Dick Cheney was Secretary of Defense under the first Bush administration, where Kellogg, Brown and Root, a subsidiary of Halliburton Company, received a contract to monitor troop tent cities.

KBR subsequently lost this contract during the Clinton administration because they were supposedly overcharging the government.

In 1995 Cheney goes to work for Halliburton as their CEO (for which he had no previous experience in the oil business), and by the time he left in 2000 to run as the vice presidential nominee, he had increased Halliburton’s foreign tax shelters from nine to 44.

As well, Cheney is receiving an annual compensation package from Halliburton totaling $800,000 over a five-year period, in addition to his salary and benefits package over the preceding five years.

However, concerning the $1 billion oil field contract awarded to Halliburton’s subsidiary KBR earlier this year, I’m afraid I was mistaken. After having conducted further research into Halliburton for this article, the contract awarded to KBR to help fight oil fires and rebuild the petroleum infrastructure in Iraq now has “an estimated cost ceiling of $7 billion,” according to Gen. Flowers in the Corps of Engineers.

The “actual value of the contract, awarded in March, cannot be determined because it depends on the amount of work to be done.” This $7 billion figure is based on estimated “worst-case damage to the Iraqi oil fields.”

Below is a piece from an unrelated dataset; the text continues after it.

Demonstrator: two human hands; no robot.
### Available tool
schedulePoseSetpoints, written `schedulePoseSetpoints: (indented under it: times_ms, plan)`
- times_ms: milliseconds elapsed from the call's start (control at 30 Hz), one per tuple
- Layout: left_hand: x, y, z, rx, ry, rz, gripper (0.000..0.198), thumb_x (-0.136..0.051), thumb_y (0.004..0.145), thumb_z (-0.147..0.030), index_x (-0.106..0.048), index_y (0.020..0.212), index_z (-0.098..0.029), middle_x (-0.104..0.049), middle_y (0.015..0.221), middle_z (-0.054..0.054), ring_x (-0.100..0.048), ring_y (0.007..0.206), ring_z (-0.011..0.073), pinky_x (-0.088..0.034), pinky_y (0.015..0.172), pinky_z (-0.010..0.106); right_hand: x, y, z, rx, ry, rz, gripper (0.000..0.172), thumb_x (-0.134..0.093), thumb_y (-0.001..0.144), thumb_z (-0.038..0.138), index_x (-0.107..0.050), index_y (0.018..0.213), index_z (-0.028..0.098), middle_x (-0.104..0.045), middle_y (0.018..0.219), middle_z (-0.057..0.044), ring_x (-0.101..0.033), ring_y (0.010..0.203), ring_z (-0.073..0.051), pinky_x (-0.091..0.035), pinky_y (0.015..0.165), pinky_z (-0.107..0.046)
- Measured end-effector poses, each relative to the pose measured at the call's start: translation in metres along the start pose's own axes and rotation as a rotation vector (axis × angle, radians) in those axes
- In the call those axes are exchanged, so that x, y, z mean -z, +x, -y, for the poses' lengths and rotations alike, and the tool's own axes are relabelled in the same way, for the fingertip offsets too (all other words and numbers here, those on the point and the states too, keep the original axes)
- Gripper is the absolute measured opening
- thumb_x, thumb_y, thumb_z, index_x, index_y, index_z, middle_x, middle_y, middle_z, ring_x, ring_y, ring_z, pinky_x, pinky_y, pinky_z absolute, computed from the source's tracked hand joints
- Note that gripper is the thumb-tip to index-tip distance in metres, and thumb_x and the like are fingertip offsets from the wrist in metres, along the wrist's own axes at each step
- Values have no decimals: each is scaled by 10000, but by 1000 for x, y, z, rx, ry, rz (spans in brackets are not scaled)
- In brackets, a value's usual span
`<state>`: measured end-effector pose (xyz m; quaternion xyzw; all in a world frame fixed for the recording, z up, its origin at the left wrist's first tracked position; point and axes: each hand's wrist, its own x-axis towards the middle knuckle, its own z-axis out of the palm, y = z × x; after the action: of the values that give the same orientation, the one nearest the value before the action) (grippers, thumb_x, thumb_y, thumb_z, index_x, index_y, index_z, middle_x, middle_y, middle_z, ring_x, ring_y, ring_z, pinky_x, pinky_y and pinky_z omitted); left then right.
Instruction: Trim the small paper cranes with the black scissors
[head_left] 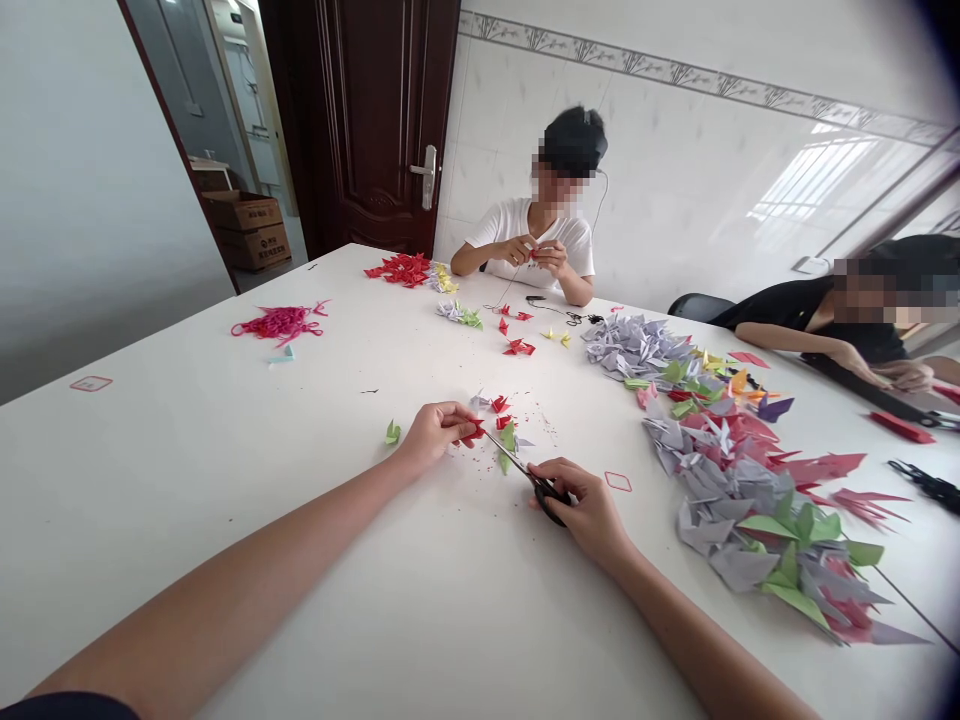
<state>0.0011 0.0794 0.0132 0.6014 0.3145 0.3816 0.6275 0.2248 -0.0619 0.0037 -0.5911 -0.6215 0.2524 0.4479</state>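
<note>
Currently, the left hand pinches a red paper scrap in a narrow grip; the right hand closes on black-handled scissors, well apart from the folded-paper pile near the worktop edge.

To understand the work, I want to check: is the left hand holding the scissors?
No, the scissors are in the right hand, while the left hand pinches a small red paper piece.
</note>
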Motion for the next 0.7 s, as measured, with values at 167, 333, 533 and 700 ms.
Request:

A six billion dollar jump??? If only I had that kind of money to play around with! But wait, it gets better.

Under the conditions of the contract, the maximum potential award fee is seven percent of the costs of the work to be performed, which will be determined by the contractors’ performance. Therefore, if the costs of the reconstruction are higher than the $7 billion estimated, KBR can receive up to seven percent of the total cost of the reconstruction in addition to the original cost of the contract, however much that ultimately winds up being. Based on KBR’s past performance with the Army, those fees could easily top half a billion dollars. As one contract expert puts it, “The more money (KBR) spends, the more profitable the contract is.”

Then again, if we take an in-depth look at KBR’s past performance, as some on Capital Hill have done, we come up with a far more disturbing picture of where all those billions of (taxpayers’) dollars go.

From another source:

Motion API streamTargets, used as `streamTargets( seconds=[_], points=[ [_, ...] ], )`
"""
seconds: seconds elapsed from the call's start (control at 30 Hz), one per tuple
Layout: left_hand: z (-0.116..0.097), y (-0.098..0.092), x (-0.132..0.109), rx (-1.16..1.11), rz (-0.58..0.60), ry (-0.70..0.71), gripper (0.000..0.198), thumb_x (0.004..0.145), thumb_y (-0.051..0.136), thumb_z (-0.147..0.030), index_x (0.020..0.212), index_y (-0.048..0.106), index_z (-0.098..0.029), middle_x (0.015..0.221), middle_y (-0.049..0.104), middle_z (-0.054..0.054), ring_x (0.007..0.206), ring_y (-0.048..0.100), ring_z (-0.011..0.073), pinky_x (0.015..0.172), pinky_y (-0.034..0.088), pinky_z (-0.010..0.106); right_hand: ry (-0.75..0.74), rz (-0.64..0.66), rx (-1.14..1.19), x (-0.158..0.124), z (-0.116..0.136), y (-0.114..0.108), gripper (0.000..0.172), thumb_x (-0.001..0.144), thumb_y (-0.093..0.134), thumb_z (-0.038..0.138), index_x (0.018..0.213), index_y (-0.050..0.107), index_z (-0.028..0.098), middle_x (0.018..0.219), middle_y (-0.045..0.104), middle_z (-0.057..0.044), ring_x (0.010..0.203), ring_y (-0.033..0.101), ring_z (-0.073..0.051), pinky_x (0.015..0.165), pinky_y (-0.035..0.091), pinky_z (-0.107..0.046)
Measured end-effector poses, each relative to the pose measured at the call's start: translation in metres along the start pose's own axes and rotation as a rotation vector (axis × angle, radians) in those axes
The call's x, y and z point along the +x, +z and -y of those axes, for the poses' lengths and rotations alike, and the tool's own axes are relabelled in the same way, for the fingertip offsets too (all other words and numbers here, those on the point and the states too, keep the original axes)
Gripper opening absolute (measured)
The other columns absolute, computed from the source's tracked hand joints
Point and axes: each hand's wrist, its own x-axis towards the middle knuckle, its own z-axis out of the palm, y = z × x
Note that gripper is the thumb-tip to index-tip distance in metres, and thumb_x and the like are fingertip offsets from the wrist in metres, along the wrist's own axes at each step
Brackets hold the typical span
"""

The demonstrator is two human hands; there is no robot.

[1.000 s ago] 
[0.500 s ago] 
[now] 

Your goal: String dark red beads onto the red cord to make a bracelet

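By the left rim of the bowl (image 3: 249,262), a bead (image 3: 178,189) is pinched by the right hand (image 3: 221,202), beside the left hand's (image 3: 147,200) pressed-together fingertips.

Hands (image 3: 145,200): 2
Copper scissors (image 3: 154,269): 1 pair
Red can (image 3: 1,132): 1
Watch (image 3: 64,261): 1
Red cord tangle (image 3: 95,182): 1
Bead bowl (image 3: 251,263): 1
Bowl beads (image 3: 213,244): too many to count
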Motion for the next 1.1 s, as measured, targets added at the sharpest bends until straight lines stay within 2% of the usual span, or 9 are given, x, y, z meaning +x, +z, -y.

When KBR (at the time merely Brown and Root) was handling the army’s facilities in Kosovo in the 1990’s, they provided twice the electricity needed and ordered $5.2 billion worth of furniture for the camps (which cost the Army $377,000 to merely process the order). Brown & Root routinely overstaffed operations, resulting in employees literally standing around with nothing to do.

From 1995-2000 Brown & Root billed the government for $2.2 billion in logistical supplies for Kosovo, making it the most expensive services contract in U.S. history. That was nearly one-sixth of the total spent by the military on the entirety of operations in the Balkans area.

And one reason why these numbers are so excessively high is that the General Accounting Office states that the Pentagon failed to properly manage Brown & Root’s activities.

If you can believe it, some army officers appear to have believed that the military was working for Brown & Root, describing the company as the “customer” in an internal e-mail.

This is the same subsidiary of Cheney’s old Halliburton Company that is now being given a minimum of $7 billion for a two year stint in Iraq, under the same “pay-now, review-later” policy it was operating under in Kosovo.

Now, you’ve got to keep in mind that Halliburton is one of the main companies that has been avoiding paying their taxes on gains made within the U.S.

That $70 billion figure I mentioned in my last article? That is only the figure for this past year. These companies, beginning with the health insurance companies in the early 1990’s, have been avoiding paying their taxes for years. Just think how much money has been lost to these tax shelters for the past thirteen years due to corporate “headquarter” flight, with the IRS and U.S. Congress doing nothing to stop them?

Part two of an ongoing series looking at the activities of Halliburton, the Iraq reconstruction, the management of government funds, and tax dodging by major American corporations.